SmartExam acts as a virtual physician’s assistant – an automated medical resident, if you will – that enables primary care providers to deliver efficient remote care while cutting costs and improving outcomes… The intelligent software dynamically interviews patients, using answers to garner more information and support providers in the care delivery process… SmartExam lets providers achieve as much, or more, in a two-minute virtual patient visit as the 20 minutes of provider time needed for an office visit, the company said… “It allows clinicians to operate at the tops of their licenses,” said Constantini. “They can focus on what they do best — diagnosis and treatment.” – Bright.MD raises another $8M for “virtual physician’s assistant” SmartExam
I wonder if current medical students are taught how to integrate AI software into their training.
I struggle with upskilling.

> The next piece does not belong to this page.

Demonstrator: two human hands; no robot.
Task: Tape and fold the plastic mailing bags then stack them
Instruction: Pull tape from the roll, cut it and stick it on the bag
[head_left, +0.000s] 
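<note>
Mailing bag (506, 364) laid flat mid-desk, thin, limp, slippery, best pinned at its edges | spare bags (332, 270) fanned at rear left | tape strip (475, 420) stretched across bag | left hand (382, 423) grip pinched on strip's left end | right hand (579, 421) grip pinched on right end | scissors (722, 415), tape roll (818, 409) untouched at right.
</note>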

I’ve failed out of more Coursera courses than I can count. I struggle with procrastination and attention (it’s the online course vs. the entire internet vs. Twitter vs. Instagram). Five ago I completed a Financial Accounting MOOC from Wharton just to see if I could do it (I did). Since then I haven’t managed to make it through a coding class or a data analytics specialization, despite desperately wanting those skills and being quite curious about them).
Last week I found this wonderfully in-depth article on learning to code in 2018. It’s written by Andrei Neagoie, a senior software developer, who is currently “building the ultimate course to teach dev skills.” The article is written in a way that made me feel like I could most definitely absolutely learn javascript in 2018. If you’re thinking about upgrading your technical skills (even if some say it might be too late for your industry),read the article.
I’ve signed up for his ultimate course. As a course designer I want to see his instructional design approach. As a career coach, I want to understand the process people go through as they try to upskill, so I can build better courses to help them do it. As a person who needs to get her shit together and upskill, I want to upgrade my technical abilities and build interactive websites.